Set down exact lines only, from the line with "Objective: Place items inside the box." through the last line of the material below, with every picture left out.
______________________________
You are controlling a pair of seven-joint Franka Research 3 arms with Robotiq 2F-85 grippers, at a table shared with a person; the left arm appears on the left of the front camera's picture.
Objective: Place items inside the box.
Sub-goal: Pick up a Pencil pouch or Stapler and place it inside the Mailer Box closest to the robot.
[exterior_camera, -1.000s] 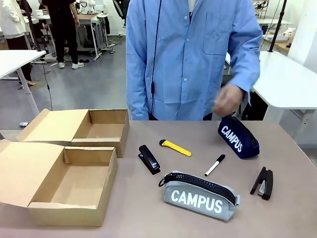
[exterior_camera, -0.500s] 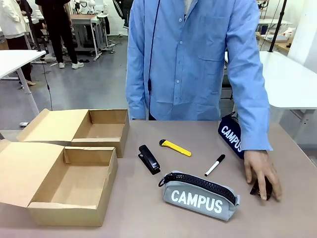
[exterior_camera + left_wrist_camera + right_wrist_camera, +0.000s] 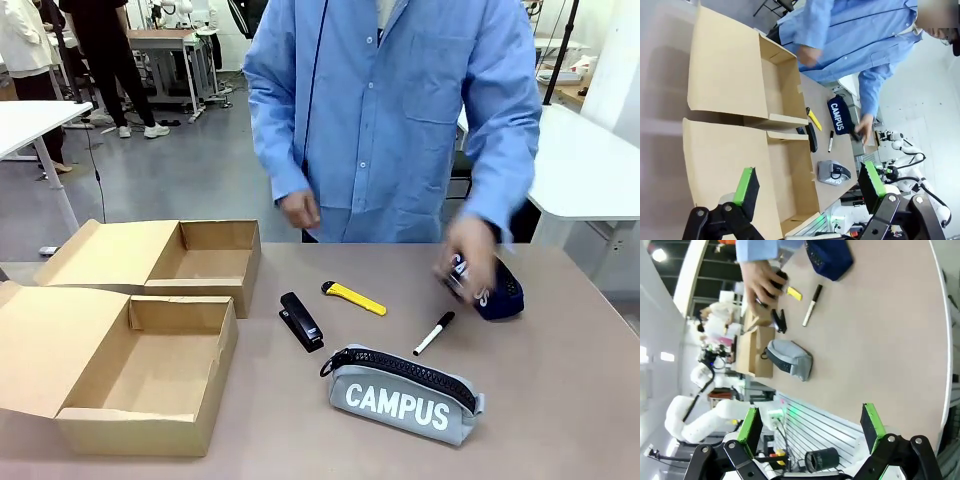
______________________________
Response to the exercise:
Objective: Place items inside the box.
Sub-goal: Pick up a Pencil pouch or Stapler and place it inside the Mailer Box closest to the robot.
[exterior_camera, -1.000s] 
[exterior_camera, -0.500s] 
[exterior_camera + left_wrist_camera + right_wrist_camera, +0.000s] 

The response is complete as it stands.